## THE TASK
Wherever a line holds the word "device", copy that line from the data.
....
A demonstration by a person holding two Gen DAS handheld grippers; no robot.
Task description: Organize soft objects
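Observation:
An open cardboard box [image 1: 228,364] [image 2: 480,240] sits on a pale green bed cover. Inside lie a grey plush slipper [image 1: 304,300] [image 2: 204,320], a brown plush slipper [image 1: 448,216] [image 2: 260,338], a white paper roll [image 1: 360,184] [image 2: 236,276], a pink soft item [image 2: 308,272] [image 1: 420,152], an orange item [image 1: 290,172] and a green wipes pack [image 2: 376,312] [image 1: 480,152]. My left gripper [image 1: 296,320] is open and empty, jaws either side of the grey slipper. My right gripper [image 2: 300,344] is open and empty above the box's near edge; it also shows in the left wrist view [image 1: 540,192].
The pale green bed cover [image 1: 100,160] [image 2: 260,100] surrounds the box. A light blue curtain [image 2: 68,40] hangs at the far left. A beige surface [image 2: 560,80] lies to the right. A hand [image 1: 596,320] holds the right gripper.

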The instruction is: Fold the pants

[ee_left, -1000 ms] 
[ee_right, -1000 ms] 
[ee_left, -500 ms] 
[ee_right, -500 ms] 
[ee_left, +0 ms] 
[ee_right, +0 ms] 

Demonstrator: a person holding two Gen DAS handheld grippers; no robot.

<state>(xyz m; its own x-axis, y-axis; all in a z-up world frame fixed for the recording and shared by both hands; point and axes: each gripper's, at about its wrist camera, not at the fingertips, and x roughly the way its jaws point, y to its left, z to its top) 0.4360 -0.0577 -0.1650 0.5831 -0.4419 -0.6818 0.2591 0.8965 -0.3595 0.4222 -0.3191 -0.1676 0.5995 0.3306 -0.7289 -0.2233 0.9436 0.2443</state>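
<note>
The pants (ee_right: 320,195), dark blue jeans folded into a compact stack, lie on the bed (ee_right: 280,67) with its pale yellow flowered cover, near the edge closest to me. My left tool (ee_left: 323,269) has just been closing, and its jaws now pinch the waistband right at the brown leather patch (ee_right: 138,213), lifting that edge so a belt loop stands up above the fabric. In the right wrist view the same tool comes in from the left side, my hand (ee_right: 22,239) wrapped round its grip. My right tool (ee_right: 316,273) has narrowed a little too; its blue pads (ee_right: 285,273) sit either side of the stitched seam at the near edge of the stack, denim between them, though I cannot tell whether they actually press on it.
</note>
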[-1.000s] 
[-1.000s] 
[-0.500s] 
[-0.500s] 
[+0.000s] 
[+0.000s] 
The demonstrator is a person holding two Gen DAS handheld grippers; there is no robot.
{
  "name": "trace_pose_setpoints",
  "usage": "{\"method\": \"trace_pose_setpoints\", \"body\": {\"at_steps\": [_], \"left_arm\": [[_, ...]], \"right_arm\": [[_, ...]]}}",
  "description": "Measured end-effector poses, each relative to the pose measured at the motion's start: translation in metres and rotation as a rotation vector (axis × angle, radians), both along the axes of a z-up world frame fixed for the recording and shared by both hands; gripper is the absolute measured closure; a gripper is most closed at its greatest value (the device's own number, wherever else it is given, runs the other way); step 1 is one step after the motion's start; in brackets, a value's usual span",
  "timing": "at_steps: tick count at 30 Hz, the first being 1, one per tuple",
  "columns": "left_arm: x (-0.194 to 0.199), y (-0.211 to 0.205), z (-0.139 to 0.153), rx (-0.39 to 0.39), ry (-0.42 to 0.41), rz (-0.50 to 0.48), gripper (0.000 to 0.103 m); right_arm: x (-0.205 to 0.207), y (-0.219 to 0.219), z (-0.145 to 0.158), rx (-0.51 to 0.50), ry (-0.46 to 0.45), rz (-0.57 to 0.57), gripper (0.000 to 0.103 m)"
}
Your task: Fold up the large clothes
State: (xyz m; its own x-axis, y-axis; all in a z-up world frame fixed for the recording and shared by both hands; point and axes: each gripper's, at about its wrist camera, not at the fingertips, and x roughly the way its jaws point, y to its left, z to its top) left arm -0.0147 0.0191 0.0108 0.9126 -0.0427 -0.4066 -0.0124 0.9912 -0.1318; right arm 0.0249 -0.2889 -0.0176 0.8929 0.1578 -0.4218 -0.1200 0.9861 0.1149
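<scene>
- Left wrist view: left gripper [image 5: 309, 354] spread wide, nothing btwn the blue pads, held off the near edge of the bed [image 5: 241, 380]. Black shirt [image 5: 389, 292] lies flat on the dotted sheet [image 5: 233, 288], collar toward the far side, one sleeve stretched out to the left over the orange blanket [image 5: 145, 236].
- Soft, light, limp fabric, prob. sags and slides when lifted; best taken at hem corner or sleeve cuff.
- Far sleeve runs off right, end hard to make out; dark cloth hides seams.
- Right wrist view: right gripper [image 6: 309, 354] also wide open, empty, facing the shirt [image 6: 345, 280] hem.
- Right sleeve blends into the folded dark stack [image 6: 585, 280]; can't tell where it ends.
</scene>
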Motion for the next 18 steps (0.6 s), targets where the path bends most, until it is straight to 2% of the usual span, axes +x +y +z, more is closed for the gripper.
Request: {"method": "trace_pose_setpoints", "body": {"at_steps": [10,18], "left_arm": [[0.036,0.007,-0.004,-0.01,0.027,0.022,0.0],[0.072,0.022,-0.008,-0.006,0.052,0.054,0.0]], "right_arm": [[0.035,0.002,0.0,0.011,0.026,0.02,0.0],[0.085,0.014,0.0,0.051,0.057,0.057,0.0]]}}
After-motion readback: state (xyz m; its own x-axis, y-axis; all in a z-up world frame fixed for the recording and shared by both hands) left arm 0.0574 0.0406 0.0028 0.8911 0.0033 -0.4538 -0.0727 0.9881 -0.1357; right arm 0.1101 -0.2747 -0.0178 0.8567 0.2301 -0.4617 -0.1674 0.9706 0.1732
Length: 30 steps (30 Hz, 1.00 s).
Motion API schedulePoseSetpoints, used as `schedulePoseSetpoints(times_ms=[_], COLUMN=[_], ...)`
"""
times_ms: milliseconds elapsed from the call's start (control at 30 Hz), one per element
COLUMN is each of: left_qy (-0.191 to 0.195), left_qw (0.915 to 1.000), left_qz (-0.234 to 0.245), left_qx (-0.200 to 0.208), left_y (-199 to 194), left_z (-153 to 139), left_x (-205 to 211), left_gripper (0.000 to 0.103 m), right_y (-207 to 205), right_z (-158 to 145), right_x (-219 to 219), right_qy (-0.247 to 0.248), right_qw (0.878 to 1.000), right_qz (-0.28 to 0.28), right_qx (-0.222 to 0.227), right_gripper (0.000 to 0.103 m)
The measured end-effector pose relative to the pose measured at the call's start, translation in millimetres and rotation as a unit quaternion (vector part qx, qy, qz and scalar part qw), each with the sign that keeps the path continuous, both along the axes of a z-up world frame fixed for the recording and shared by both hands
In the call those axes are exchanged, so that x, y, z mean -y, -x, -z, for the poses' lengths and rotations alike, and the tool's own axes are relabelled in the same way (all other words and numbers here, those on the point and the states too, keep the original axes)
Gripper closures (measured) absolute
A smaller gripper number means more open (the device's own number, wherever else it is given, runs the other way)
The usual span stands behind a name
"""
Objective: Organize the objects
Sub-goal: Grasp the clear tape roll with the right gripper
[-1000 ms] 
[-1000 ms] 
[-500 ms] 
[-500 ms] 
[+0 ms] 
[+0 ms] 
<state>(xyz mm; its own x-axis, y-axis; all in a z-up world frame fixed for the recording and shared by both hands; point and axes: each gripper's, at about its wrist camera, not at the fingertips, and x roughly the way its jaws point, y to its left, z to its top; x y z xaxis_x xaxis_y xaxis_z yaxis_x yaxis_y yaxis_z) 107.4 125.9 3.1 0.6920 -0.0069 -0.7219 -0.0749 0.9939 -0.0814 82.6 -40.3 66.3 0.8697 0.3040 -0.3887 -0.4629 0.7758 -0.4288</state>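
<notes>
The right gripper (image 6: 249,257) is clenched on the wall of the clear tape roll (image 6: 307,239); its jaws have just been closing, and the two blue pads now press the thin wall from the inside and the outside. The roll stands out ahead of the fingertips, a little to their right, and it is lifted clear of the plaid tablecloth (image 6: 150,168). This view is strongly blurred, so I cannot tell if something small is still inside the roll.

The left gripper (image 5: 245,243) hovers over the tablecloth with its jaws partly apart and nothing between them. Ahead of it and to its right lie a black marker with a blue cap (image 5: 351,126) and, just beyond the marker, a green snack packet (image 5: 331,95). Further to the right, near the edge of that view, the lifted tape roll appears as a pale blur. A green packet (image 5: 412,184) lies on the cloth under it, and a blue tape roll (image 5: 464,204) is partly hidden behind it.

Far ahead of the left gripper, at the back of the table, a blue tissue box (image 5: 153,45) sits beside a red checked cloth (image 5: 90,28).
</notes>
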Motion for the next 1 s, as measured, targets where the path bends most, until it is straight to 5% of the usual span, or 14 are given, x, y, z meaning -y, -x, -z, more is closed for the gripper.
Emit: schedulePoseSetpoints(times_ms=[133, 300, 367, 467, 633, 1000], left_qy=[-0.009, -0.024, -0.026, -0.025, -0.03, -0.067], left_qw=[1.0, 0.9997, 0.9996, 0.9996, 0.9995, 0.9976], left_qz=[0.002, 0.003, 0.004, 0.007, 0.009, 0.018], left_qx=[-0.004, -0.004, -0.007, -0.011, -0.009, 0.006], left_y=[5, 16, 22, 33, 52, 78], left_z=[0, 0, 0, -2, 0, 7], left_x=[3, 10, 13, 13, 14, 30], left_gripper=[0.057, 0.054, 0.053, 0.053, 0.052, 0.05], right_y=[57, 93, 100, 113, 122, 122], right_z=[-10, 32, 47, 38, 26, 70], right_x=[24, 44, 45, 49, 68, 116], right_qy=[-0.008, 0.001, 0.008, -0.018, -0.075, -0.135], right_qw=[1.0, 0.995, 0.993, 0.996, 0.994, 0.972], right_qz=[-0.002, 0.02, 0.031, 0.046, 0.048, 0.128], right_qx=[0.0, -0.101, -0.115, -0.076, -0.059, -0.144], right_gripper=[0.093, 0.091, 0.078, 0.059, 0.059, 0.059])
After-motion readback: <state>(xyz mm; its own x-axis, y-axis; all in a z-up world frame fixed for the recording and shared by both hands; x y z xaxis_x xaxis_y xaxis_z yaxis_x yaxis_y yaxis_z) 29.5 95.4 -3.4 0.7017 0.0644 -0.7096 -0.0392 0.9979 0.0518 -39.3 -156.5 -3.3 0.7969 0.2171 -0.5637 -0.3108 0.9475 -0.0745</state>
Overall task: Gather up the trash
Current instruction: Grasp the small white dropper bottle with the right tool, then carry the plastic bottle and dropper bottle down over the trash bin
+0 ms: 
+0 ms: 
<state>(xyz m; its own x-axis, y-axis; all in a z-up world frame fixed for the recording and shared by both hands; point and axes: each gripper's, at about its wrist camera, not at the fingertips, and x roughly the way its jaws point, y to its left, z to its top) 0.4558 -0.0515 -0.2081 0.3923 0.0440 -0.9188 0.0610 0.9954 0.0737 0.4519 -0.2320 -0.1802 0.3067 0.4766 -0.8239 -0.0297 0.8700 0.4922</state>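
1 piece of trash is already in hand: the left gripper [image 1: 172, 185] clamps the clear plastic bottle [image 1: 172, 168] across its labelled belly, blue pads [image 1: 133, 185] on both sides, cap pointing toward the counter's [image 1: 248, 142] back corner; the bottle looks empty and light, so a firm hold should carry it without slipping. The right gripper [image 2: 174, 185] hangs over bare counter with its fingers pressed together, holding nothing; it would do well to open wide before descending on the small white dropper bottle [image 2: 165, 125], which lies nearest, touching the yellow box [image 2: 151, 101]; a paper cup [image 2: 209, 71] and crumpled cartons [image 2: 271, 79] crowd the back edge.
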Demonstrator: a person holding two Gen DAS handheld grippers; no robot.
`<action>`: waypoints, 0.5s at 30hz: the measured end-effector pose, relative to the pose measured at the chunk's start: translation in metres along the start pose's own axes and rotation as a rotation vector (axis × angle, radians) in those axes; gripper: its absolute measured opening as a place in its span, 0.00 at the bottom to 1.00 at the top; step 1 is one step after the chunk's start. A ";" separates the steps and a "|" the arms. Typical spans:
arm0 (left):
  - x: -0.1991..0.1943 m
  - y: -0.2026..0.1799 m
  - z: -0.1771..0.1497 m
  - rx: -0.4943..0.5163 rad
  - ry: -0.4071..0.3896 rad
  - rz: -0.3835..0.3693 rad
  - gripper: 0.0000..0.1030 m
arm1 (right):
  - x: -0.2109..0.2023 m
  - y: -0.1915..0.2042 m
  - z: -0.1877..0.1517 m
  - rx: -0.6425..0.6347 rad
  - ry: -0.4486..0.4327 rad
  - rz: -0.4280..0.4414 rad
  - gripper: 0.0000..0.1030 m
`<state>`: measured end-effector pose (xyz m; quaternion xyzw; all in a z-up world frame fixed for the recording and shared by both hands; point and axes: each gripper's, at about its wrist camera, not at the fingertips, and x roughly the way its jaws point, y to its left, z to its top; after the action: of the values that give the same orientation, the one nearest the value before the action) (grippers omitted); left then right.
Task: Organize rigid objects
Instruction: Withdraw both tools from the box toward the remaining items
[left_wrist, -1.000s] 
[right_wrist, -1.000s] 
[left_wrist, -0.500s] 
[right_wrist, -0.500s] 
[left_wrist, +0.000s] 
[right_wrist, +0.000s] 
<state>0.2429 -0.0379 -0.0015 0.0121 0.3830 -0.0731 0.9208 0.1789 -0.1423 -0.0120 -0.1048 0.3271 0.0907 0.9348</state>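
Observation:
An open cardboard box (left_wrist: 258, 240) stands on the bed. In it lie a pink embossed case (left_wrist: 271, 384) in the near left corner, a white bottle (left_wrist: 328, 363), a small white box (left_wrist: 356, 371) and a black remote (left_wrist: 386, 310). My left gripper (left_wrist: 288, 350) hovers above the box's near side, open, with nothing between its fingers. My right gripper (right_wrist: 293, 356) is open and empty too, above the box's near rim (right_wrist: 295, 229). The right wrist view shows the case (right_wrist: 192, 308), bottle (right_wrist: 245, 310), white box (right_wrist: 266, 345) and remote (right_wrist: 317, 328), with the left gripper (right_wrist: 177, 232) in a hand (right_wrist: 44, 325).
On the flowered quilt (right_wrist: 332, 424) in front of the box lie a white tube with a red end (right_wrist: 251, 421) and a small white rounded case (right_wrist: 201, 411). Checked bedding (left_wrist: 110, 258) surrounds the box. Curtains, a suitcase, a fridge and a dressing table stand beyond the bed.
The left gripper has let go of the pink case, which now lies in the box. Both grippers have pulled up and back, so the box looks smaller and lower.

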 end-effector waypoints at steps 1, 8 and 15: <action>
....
## RESPONSE TO THIS EXERCISE
  "description": "Measured end-effector poses, each relative to the pose measured at the motion's start: translation in metres and rotation as a rotation vector (axis × angle, radians), both along the axes of a z-up world frame fixed for the recording and shared by both hands; gripper is the absolute measured closure; a gripper is most closed at its greatest value (the device's own number, wherever else it is given, runs the other way); step 1 is one step after the motion's start; in brackets, a value's usual span",
A smaller gripper number means more open (the device's own number, wherever else it is given, runs the other way)

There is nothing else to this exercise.